Instructions for the task = Return each line of the listing in which the word "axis" appears.
BEGIN Material supplied
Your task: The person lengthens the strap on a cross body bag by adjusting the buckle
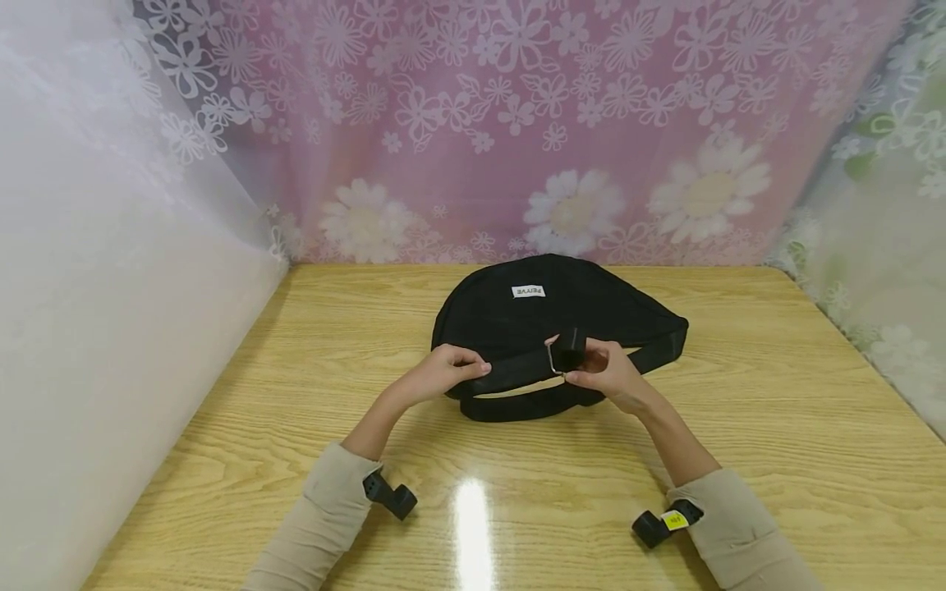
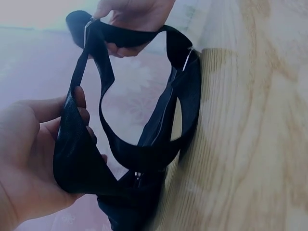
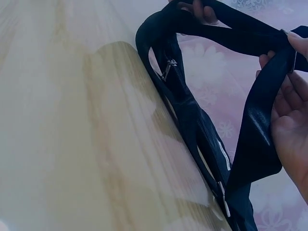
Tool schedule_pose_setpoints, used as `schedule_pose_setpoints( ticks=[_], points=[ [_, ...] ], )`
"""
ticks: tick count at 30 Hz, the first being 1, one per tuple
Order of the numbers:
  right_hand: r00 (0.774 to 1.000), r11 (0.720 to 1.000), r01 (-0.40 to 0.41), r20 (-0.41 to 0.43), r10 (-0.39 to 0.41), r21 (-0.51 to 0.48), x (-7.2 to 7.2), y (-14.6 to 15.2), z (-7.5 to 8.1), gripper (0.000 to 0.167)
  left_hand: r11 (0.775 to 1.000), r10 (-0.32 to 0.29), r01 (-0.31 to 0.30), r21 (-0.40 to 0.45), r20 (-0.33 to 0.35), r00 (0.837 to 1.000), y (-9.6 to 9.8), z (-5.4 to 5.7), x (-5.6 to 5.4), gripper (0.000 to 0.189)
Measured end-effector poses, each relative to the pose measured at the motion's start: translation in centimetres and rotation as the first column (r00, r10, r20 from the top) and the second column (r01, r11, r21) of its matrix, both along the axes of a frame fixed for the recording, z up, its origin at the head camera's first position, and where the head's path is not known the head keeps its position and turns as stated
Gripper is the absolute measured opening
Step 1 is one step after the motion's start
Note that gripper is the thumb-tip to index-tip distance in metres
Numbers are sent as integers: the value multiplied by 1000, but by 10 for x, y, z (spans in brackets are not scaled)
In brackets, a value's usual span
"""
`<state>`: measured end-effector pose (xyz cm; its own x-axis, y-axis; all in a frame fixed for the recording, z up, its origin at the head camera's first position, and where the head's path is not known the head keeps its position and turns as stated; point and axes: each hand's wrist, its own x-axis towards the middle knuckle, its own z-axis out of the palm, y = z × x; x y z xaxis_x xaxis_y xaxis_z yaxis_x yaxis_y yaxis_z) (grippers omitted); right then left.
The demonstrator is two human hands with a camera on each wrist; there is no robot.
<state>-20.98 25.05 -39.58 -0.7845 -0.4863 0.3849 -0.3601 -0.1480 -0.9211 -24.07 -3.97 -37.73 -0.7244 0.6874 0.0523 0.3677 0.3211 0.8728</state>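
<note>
Black waist bag (image 1: 547, 308) lies flat on the wooden table (image 1: 776, 427), centre of the head view, about 12 o'clock from both hands, white label (image 1: 528, 291) facing up. Its black strap (image 1: 517, 373) loops out from the near edge toward 6 o'clock.

Left hand (image 1: 443, 373): at the bag's 7 o'clock end, fingers curled around the strap where it leaves the bag body. The left wrist view confirms it: thumb and fingers wrapped on the wide webbing (image 2: 72, 144), loop hanging open between both hands.

Right hand (image 1: 602, 373): at roughly 5 o'clock of the bag, pinching the strap at the metal slider buckle (image 1: 554, 359). Thumb on top, fingers curled under. In the right wrist view the fingertips (image 3: 288, 45) press the strap fold against the buckle edge; the palm is partly open, not a full fist.

Strap runs taut-ish between the two hands, with a second pass sagging below it onto the table.

Zipper pull (image 3: 168, 67) is visible on the bag's edge in the right wrist view; whether the zip is closed I cannot tell.

Background: pink floral curtain (image 1: 517, 123) at 12 o'clock, white sheet (image 1: 89, 328) at 9 o'clock. Beige sleeves (image 1: 325, 517) on both forearms.
</note>
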Motion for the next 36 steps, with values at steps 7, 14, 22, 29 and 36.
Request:
schedule_pose_setpoints(
  ticks=[7,14,22,29,36],
  points=[
    [999,999,40,-14,-40,-5,1,6,6,42,999,-6,4,43,45,999,-13,-6,-6,26],
    [999,998,52,-15,-52,-28,1,12,12,44,998,-5,-2,68,92,996,-27,-7,-10,24],
    [998,998,62,-19,-63,-22,2,14,14,41,997,21,-28,66,104,994,-38,-8,-12,24],
    [993,993,118,-26,-117,17,5,20,18,39,989,118,-131,65,178,977,-52,-13,-18,24],
    [993,991,118,-14,-117,62,6,18,20,41,994,112,-113,7,95,989,-49,-16,-17,22]
  ],
)
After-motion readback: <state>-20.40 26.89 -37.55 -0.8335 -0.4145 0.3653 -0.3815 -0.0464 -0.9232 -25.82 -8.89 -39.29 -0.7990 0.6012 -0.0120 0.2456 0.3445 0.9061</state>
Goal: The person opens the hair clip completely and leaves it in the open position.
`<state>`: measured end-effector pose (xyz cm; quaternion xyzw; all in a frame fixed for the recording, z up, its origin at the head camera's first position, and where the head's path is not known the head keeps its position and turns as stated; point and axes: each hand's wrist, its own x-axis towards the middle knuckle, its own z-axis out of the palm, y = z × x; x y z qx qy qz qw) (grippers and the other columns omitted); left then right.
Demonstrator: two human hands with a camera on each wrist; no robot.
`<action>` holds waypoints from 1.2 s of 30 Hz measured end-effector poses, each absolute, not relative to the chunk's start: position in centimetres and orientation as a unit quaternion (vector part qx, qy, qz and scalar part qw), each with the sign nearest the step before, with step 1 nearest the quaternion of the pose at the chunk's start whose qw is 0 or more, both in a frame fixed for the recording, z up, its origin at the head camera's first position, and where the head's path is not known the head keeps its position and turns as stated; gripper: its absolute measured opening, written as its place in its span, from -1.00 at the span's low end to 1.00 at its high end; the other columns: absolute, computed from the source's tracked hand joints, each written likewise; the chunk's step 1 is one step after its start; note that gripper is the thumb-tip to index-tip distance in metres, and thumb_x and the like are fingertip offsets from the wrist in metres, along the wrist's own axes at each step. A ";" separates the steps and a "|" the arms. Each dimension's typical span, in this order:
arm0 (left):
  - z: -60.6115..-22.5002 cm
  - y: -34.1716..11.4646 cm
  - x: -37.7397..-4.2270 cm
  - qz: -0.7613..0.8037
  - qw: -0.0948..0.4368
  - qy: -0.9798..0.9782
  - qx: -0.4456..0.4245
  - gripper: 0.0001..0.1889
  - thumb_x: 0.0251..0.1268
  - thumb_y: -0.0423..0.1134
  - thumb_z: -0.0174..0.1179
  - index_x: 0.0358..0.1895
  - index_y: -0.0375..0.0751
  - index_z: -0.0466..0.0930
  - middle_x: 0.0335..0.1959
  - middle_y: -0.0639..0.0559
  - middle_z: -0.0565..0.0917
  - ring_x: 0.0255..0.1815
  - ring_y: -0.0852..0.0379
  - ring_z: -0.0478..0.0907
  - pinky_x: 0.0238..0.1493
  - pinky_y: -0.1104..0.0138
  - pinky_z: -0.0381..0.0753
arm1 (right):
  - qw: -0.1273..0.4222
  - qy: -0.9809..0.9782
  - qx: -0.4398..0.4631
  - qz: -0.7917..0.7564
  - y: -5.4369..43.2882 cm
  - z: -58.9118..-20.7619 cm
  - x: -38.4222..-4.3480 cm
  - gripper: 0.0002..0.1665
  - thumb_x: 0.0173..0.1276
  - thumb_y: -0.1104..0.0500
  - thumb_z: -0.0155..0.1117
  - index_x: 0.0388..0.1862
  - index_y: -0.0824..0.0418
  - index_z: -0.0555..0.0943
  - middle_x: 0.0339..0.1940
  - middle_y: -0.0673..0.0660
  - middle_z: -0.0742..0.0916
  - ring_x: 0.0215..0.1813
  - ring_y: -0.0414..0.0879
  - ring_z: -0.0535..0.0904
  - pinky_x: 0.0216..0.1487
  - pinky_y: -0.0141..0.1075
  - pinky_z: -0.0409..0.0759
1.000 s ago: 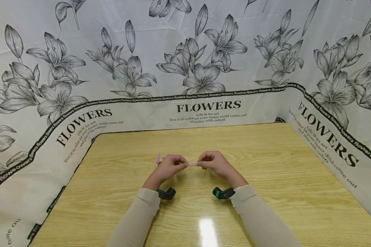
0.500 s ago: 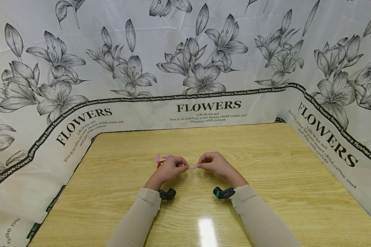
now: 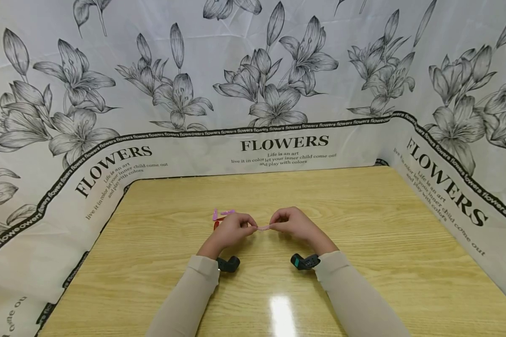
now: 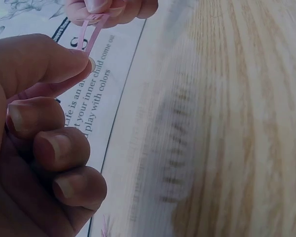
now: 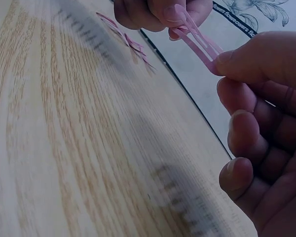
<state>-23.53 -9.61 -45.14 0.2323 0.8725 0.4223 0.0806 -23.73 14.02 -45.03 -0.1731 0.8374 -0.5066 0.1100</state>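
Observation:
A pink snap hair clip (image 3: pixel 263 228) spans the small gap between my two hands, just above the table. My left hand (image 3: pixel 232 231) pinches one end between thumb and forefinger, and my right hand (image 3: pixel 297 228) pinches the other end the same way. In the right wrist view the clip (image 5: pixel 200 47) shows its narrow bars spread apart, so it looks unsnapped. The left wrist view also shows two separated strips of the clip (image 4: pixel 94 33). The other fingers of both hands are curled inward. Fingertips cover both clip ends.
Beyond my left hand lie pink-purple hair clips (image 3: pixel 215 215) and red ones (image 3: pixel 217 224), partly hidden by that hand. The wooden table (image 3: pixel 362 224) is enclosed at the back and sides by white flower-printed cloth (image 3: pixel 194 159). A black device (image 3: pixel 228 264) sits at each wrist.
My left hand has shifted slightly down, uncovering more of the pink and red clips behind it. The held clip has dropped a little and its middle dips slightly. Both pinches stay.

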 end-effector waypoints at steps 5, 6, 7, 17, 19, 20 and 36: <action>-45.0 -9.5 -23.5 0.408 0.072 0.879 0.237 -0.90 0.34 -0.18 0.19 -0.31 0.00 0.70 -0.64 0.11 0.45 -0.67 0.21 0.27 -0.60 0.41 0.28 | 0.108 0.848 -0.175 -0.489 14.1 -44.9 -23.7 -0.92 0.29 0.10 0.35 -0.35 0.06 0.70 -0.30 0.04 0.70 -0.40 -0.08 0.40 -0.37 -0.27 0.41; -45.0 -9.5 -23.5 0.404 0.071 0.881 0.237 -0.90 0.34 -0.17 0.19 -0.31 0.01 0.69 -0.64 0.11 0.45 -0.66 0.22 0.28 -0.59 0.41 0.29 | 0.106 0.850 -0.179 -0.484 14.1 -44.8 -23.7 -0.92 0.29 0.09 0.35 -0.34 0.06 0.70 -0.31 0.04 0.69 -0.41 -0.08 0.41 -0.38 -0.26 0.42; -45.0 -9.5 -23.5 0.400 0.071 0.882 0.237 -0.90 0.34 -0.17 0.20 -0.31 0.01 0.69 -0.63 0.11 0.45 -0.65 0.22 0.29 -0.59 0.41 0.30 | 0.106 0.852 -0.182 -0.479 14.1 -44.8 -23.7 -0.92 0.29 0.09 0.35 -0.34 0.06 0.69 -0.33 0.04 0.69 -0.42 -0.08 0.41 -0.39 -0.27 0.42; -45.2 -9.3 -23.5 0.358 0.069 0.898 0.247 -0.90 0.34 -0.17 0.20 -0.30 0.01 0.70 -0.59 0.13 0.49 -0.61 0.22 0.33 -0.56 0.40 0.32 | 0.104 0.867 -0.194 -0.447 13.7 -44.8 -23.5 -0.95 0.30 0.14 0.33 -0.35 0.08 0.68 -0.41 0.04 0.69 -0.47 -0.12 0.43 -0.41 -0.30 0.42; -45.3 -9.3 -23.4 0.348 0.070 0.902 0.246 -0.90 0.34 -0.16 0.20 -0.30 0.02 0.70 -0.58 0.14 0.49 -0.59 0.23 0.33 -0.55 0.41 0.33 | 0.103 0.872 -0.195 -0.437 13.6 -44.8 -23.4 -0.95 0.30 0.15 0.33 -0.36 0.07 0.67 -0.42 0.02 0.68 -0.48 -0.13 0.42 -0.42 -0.30 0.42; -45.3 -9.3 -23.4 0.343 0.071 0.904 0.245 -0.90 0.34 -0.16 0.20 -0.30 0.02 0.70 -0.57 0.14 0.49 -0.59 0.23 0.34 -0.54 0.40 0.33 | 0.101 0.874 -0.197 -0.433 13.6 -44.8 -23.3 -0.95 0.30 0.15 0.33 -0.37 0.08 0.67 -0.42 0.02 0.68 -0.48 -0.13 0.42 -0.43 -0.30 0.41; -45.3 -8.9 -23.0 0.297 0.066 0.917 0.258 -0.87 0.33 -0.20 0.14 -0.30 0.00 0.69 -0.54 0.14 0.51 -0.60 0.24 0.34 -0.53 0.40 0.36 | 0.090 0.893 -0.209 -0.388 13.5 -45.1 -23.3 -0.95 0.26 0.14 0.36 -0.40 0.04 0.68 -0.46 -0.05 0.69 -0.44 -0.14 0.46 -0.38 -0.30 0.43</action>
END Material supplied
Exercise solution =
`<state>`: measured end-effector pose (xyz cm; its own x-axis, y-axis; all in a frame fixed for the recording, z up, its origin at the head camera's first position, and where the head's path is not known the head keeps its position and turns as stated; point and axes: each hand's wrist, its own x-axis towards the middle knuckle, its own z-axis out of the palm, y = z × x; x y z xaxis_x xaxis_y xaxis_z yaxis_x yaxis_y yaxis_z) (grippers omitted); right then left.
`<state>`: measured end-effector pose (xyz cm; quaternion xyzw; all in a frame fixed for the recording, z up, its origin at the head camera's first position, and where the head's path is not known the head keeps its position and turns as stated; point and axes: each hand's wrist, its own x-axis towards the middle knuckle, its own z-axis out of the palm, y = z × x; x y z qx qy qz qw) (grippers and the other columns omitted); left then right.

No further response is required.